План Риго был -- взять приступом крепость, рассчитывая напасть неожиданно на англичан; но расчеты его оказались неверны: англичане, приготовленные к нападению, отразили его; тогда Риго сжег все бывшие за стенами крепости магазины, дровяные дворы, строевой лес, разбил до основания 300 барок, 6 фрегатов, уничтожил всю амуницию и провизию войск, чем нанес непоправимые убытки англичанам.

Сделав это, он преспокойно пошел обратно.

Убитых и раненых вместе у него было только 27 человек.

Теперь же Монкальм хотел закончить начатое Риго; крепость Вильям Генри, находясь у самого озера Сан-Сакраменто, позволяла англичанам совершенно неожиданно для французов нападать на форты Сан-Фредерик и Карильон, бывшие самыми главными пунктами защиты на границе, поэтому необходимо было отнять у англичан этот важный пункт, которым они насильно овладели, поместив там армию в 3000 человек во главе с полковником Моором.

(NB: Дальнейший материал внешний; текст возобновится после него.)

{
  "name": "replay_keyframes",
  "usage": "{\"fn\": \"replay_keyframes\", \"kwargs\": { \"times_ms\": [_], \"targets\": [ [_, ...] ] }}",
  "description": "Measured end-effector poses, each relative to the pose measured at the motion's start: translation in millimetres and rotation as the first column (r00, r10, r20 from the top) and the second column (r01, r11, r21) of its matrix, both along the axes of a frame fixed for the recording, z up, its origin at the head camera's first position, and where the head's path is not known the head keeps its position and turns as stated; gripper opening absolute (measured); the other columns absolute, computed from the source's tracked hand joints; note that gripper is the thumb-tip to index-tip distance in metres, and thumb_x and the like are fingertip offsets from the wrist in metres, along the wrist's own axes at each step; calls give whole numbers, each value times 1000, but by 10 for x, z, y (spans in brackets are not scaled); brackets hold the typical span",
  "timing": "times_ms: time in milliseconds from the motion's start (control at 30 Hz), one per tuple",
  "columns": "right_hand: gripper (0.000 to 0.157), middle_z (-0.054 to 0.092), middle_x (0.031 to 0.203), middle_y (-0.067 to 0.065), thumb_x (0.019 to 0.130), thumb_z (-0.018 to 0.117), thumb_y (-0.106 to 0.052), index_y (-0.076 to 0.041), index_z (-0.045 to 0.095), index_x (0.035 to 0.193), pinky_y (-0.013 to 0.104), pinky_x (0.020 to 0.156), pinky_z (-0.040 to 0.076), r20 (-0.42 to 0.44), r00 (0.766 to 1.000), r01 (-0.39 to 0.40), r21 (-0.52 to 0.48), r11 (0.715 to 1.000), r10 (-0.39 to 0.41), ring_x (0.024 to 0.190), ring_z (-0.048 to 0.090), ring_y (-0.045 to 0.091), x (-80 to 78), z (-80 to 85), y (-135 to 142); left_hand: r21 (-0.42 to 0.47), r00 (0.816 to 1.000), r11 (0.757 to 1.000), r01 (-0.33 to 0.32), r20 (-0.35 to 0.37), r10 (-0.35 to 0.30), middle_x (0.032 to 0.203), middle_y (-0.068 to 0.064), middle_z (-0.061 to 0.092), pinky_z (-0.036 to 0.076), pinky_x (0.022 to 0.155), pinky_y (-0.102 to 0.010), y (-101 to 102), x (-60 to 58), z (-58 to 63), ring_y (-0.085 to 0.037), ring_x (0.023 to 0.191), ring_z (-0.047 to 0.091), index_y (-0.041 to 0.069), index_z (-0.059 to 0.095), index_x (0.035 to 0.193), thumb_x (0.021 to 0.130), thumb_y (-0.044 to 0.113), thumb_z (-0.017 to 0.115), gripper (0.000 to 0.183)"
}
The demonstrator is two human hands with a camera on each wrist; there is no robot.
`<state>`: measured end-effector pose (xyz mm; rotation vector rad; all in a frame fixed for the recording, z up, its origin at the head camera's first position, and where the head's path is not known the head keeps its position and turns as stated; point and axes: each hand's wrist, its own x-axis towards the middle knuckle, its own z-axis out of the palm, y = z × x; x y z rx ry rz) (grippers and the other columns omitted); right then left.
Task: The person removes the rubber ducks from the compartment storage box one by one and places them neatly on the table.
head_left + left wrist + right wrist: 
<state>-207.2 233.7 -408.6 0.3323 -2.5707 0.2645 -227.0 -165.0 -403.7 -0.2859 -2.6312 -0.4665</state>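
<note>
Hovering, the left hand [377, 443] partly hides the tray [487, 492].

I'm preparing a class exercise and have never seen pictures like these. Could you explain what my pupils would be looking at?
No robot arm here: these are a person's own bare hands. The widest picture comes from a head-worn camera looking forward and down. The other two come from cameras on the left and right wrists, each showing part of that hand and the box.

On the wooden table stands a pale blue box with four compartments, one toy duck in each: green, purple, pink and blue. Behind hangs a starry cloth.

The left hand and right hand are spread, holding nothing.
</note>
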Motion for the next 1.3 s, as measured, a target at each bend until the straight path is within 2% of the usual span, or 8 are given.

Французская армия, выступившая 30 июня, состояла из 7500 человек; а 4 августа Бурламак уже рыл траншеи перед стенами Вильям Генри (хотя эта крепость и была обнесена деревянной стеной, но отличалась прочностью постройки, неизвестной в Европе), 9 августа англичане сдались на капитуляцию; было взято 43 артиллерийских орудия, 35835 фунтов пороху, бомбы, провиант и 29 военных кораблей.

Со стороны французов потери были незначительны: раненых и увеченных было 58 человек; между тем как англичан было взято в плен 2296 человек, но, не имея провианта и удобного места для их помещения, Монкальм отпустил их с условием не вступать в ряды английских войск в течение 10 месяцев; утром 10 августа англичане вышли из крепости, надеясь соединиться с авангардом и не дожидаясь даже конвоя для защиты от индейцев.

Дорогой они, несмотря на предостережения французских генералов, угостили ромом встретившихся краснокожих, которые, опьянев, на них же напали и разбили весь багаж. Англичане едва отстояли свое оружие, с которым постыдно бежали в беспорядке, испугавшись разъяренной толпы; индейцы, рассерженные трусостью беглецов, били их без сожаления и хватали в плен; более 20 человек было убито и около 600 человек взято в плен. Услышав из крепости шум и выстрелы, французы поспешили со всеми военными силами; им с большим трудом удалось усмирить диких и отобрать от них 400 пленников; индейцы, защищаясь, убили одного французского солдата и ранили трех гренадеров.

Освобожденные 400 человек .оправились и под конвоем отправились к войскам генерала Веба, командовавшего

пограничной армией, остальные 200 пленников были позже выкуплены за очень большую сумму г-ном Водрейлем и присоединены к той же армии.

Содержание рассказа о взятии крепости Вильям Генри заимствовано без малейшего изменения из статьи, озаглавленной "Канада под владычеством французов", составленной по архивным запискам профессором истории императорской школы в Сен-Сир Дюссие.